Dublin is the most egregious example. Transport Infrastructure Ireland representatives attended a Dáil committee a year ago and had to answer the question as to how it would tackle gridlock in Dublin. Their solution was to widen the N7 between Naas and Newbridge and the N11 at Kilmacanogue, in addition to widening the N2, N3, N4 and N6. Pretty much every approach road to Dublin is being widened, and they join an M50 that is completely at capacity. In the city, within the M50, we are planning to take out the gardens and trees to cater for traffic.

This is the insanity of the transport planning in the national development plan. The joint committee members asked whether there was any climate assessment of the plan when it was signed off last June. In a world in which we know we are committing to climate targets, was there any climate modelling of the outcomes? Deputy Thomas Pringle will have heard what occurred. It was incredible. There was not one bit of modelling. It was done after the fact, partly because our committee embarrassed those concerned into doing so. The assessment was that even if we did everything in the national development plan, including all the good stuff, such as retrofitting and developing the metro and BusConnects, we would get only one third of the way towards meeting the emissions reductions targets to which we have committed for 2030. There is a 70% gap, and transport has to change.

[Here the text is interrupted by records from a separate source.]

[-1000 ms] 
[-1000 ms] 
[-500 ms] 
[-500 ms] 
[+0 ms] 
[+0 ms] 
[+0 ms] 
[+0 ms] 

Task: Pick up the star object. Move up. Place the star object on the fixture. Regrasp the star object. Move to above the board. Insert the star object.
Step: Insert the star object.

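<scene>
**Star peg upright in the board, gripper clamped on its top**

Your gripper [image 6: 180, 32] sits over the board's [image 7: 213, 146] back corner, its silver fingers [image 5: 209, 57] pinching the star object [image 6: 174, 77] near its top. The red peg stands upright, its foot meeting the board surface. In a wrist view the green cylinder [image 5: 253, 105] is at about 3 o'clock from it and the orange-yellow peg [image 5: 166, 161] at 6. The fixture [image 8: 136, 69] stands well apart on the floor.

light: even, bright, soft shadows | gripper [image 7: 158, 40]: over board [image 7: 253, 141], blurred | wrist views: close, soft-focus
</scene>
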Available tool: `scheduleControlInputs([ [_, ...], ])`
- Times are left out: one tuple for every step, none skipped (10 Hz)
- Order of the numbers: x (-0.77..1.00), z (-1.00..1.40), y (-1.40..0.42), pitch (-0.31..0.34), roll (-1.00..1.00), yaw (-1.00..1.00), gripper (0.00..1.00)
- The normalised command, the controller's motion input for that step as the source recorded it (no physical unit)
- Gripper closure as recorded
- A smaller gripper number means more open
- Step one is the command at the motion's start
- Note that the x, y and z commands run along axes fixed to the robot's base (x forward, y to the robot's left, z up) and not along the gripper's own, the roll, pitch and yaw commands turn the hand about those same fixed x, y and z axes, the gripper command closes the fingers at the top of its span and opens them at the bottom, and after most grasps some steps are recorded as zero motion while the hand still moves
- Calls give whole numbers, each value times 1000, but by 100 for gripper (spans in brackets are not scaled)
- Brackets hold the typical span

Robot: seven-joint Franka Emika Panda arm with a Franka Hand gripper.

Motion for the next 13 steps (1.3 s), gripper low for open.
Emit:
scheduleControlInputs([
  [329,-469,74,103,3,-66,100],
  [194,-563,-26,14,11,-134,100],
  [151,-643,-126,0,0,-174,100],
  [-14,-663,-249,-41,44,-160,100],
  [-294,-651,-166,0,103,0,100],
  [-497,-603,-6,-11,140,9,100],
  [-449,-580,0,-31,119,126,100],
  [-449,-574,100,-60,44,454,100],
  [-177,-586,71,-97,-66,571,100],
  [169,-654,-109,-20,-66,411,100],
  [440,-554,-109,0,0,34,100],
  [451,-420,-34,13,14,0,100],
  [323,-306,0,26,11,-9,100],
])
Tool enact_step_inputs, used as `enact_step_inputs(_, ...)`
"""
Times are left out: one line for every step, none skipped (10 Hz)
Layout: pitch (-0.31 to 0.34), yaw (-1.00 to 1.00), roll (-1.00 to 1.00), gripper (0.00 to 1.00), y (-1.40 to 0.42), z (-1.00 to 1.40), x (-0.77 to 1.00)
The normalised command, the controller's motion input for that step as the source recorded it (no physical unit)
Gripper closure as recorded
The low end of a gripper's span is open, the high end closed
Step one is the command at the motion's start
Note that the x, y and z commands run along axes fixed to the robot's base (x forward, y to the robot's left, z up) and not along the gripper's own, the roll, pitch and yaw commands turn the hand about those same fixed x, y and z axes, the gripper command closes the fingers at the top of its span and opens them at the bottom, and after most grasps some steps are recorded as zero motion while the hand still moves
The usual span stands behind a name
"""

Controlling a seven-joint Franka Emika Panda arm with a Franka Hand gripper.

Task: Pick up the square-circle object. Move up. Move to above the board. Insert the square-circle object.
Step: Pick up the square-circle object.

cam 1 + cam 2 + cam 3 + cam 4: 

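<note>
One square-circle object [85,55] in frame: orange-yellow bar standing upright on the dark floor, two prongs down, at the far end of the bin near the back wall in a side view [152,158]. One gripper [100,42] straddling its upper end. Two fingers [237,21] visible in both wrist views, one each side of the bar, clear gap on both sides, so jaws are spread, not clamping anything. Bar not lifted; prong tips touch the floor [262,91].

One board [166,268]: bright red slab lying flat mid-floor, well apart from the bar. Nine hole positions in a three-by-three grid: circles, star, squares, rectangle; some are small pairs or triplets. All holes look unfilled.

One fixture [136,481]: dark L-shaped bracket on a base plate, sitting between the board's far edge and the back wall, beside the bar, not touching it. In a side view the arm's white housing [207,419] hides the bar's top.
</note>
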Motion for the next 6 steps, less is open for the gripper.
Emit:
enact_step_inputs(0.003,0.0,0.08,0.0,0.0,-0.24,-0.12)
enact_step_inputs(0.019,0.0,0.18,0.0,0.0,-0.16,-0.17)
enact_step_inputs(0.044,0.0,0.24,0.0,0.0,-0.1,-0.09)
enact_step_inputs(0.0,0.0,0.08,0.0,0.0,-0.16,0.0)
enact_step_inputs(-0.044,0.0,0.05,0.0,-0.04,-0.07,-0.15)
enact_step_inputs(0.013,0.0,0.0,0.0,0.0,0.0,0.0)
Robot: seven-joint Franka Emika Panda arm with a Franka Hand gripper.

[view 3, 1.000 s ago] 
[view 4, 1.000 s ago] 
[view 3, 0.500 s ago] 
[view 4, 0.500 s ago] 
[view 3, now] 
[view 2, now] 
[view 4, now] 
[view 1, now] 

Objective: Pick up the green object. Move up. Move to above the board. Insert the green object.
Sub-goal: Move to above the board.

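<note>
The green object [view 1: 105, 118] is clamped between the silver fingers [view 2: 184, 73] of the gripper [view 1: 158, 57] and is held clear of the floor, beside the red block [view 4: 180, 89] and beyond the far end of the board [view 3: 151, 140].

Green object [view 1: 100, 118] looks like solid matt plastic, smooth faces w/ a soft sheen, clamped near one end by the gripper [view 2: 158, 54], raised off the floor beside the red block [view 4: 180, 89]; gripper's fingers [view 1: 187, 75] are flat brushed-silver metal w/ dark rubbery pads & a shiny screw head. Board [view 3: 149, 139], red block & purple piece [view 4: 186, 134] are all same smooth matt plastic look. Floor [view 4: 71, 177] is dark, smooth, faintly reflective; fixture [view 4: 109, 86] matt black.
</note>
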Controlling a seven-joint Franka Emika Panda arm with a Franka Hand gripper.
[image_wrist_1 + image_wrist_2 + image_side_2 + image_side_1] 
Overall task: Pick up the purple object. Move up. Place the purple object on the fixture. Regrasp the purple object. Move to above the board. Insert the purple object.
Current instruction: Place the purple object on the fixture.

Agriculture will change. It is clear that it will be better for farmers. They are starting to realise that. We have choices. We will promote a better type of forestry and we will we re-wet our boglands. We are going to change farming for the better. Energy also has a path. It is clear we have a comparative competitive advantage in renewable power, and we have everything to gain from promoting energy efficiency. Options are becoming available. In the area of transport, there is nothing. There are no plans and there is no ambition. There is no changing of ways and no reassessment of the national development plan. Under the national development plan, projects were assessed according to the flawed model of saying roads would save a certain amount of time in making inter-urban journeys, with no regard to the traffic that would arise and the certain gridlock to come. All the inter-urban motorways to provide for long-distance commuting will result only in motorists getting stuck on the outskirts of Cork, Limerick, Galway and Waterford.

Galway must be the worst example. I refer to the Galway transport plan. We happened to have our convention in Galway last month. I could not believe how bad the plan was. I could not believe how out of date it was. Thirty years ago, I would have said it was out of date. It is now spectacular that any city authority could believe it represents the future of transport. It depicts a road-based system providing for long-distance commutes.

We are going to have a difficult job building public transport but we need it. In my closing remarks, I will set out some of the examples of what we could do. It requires political commitment. To have commitment, one needs projects to get behind. One needs to get behind the BusConnects project in Dublin and change it for the better but we need to create a public transport network that works here. Where are the options for Cork, Limerick, Waterford and Galway? Cork is a great doughnut, a hollowed-out city. Everyone has left for Douglas, Carrigaline, Ballincollig and beyond. In Galway, everyone is coming from a long distance and getting stuck at the industrial estate roundabouts. In Limerick, only 3% of people live within the historic city. There are four rail lines, unused for most of the day, that we could turn into commuting routes if there were some vision or imagination.

Transport planning needs to change now. The national development plan needs to be completely revised and changed. We would start by setting targets: walking, 10%; cycling, 10%; and the remainder divided two to one in favour of public transport. The AA is stating that this is what we need to do. Businesses know it is what we have to do because the current system is not working. More than anything else, for the health of our people, mental and physical, we need to change. We ask people to support this motion to send a signal of intent in that regard.